Every summer, the Argonne Leadership Computing Facility (ALCF), a U.S. Department of Energy, Office of Science user facility located at DOE’s Argonne National Laboratory, hosts a new group of students to take on real-world scientific computing projects, providing valuable opportunities to work with research teams and learn new skills.
“It’s important to provide educational and career opportunities for students to take their next steps, gain confidence, and have new experiences working on impactful research projects outside of the classroom,” says Michael Papka, ALCF director and professor of computer science at the University of Illinois Chicago. “Our summer student program gives them the chance to see possibilities of what their careers could look like.”
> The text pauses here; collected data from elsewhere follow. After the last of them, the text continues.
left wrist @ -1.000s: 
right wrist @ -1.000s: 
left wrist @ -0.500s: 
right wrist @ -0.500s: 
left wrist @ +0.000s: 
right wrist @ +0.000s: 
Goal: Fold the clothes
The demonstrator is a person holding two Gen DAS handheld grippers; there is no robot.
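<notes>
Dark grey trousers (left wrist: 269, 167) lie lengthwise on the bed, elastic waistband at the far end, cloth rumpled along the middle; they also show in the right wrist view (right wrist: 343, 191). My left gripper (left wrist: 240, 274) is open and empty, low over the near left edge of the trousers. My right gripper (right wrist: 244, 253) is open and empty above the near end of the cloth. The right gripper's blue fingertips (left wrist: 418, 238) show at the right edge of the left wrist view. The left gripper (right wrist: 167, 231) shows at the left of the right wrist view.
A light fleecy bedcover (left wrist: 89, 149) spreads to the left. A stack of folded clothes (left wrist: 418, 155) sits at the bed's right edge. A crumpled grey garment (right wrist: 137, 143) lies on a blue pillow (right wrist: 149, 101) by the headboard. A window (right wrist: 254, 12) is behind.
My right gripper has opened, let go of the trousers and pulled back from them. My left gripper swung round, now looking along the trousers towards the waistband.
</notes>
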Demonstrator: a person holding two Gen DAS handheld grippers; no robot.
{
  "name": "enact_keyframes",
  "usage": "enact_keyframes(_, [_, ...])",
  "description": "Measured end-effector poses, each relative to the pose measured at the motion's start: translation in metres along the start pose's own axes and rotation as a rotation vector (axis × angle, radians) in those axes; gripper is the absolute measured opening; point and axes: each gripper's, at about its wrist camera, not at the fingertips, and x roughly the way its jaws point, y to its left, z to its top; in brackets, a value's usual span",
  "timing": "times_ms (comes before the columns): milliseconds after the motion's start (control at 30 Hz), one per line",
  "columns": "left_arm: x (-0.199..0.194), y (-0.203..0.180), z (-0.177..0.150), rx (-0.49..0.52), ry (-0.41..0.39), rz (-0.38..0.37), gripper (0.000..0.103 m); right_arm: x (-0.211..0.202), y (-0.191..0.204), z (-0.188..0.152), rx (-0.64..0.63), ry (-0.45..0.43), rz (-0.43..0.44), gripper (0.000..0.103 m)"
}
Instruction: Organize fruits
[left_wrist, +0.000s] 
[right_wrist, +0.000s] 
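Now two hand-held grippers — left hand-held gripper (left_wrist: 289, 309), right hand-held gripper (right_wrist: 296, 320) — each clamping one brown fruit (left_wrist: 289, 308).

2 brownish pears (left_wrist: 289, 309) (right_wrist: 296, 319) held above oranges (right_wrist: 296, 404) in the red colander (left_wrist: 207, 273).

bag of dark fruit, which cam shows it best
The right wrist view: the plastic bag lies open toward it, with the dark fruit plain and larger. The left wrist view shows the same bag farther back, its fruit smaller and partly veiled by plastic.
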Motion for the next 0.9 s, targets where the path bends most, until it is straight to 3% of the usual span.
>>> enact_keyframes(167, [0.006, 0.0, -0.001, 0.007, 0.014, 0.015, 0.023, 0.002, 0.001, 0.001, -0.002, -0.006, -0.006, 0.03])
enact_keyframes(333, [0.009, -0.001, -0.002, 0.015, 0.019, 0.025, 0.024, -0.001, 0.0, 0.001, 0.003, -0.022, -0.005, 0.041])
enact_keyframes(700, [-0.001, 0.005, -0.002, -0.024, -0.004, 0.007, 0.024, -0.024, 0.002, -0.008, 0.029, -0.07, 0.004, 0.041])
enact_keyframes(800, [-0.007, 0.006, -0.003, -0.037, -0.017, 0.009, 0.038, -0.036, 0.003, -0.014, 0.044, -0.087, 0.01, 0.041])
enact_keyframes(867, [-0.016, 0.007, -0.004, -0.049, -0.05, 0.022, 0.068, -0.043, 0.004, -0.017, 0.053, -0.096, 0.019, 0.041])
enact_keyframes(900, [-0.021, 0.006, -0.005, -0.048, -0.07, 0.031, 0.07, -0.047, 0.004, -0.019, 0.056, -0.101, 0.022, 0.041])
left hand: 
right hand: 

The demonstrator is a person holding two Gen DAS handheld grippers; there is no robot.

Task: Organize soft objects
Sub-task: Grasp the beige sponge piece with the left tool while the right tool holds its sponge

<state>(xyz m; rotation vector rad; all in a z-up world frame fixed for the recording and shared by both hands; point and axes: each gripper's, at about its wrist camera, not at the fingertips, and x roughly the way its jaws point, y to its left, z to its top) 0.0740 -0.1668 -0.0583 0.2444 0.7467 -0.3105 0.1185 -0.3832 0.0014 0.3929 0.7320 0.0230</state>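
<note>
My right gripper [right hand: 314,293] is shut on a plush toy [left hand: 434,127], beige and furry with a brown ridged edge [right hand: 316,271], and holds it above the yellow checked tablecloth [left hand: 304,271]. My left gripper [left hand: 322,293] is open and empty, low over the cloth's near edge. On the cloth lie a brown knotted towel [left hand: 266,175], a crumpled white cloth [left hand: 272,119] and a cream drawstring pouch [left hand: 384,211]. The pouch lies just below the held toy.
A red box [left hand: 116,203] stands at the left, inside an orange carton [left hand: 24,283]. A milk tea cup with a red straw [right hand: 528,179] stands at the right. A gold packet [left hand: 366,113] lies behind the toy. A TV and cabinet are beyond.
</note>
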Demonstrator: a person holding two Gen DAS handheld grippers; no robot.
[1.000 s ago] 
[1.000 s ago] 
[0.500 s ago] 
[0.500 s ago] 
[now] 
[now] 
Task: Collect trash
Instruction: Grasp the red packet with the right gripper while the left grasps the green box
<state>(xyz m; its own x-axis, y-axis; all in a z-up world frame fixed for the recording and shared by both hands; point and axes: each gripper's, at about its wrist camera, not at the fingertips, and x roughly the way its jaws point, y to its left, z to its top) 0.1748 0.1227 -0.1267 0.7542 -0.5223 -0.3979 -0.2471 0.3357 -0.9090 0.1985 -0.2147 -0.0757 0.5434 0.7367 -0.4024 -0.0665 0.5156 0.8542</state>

This year’s class of ALCF summer students, which included more than 30 students ranging from undergraduates to doctoral candidates, tackled projects aimed at using artificial intelligence (AI) to analyze bird songs, visualizing large scientific datasets, advancing high energy physics research, and more. In the summaries below, five of the students spoke about what they worked on this summer and where they think the experience will take them next.
AI Analysis of Bird Audio
Saumya Singh, a graduate student studying AI at Northwestern University, is interested in researching self-supervised learning and reinforcement learning in AI and natural language processing. This summer she worked with mentors Michael Papka and Argonne computer scientist Nicola Ferrier on a project that used AI to analyze bird song audio collected from microphones in forests to provide insights into their ecosystems.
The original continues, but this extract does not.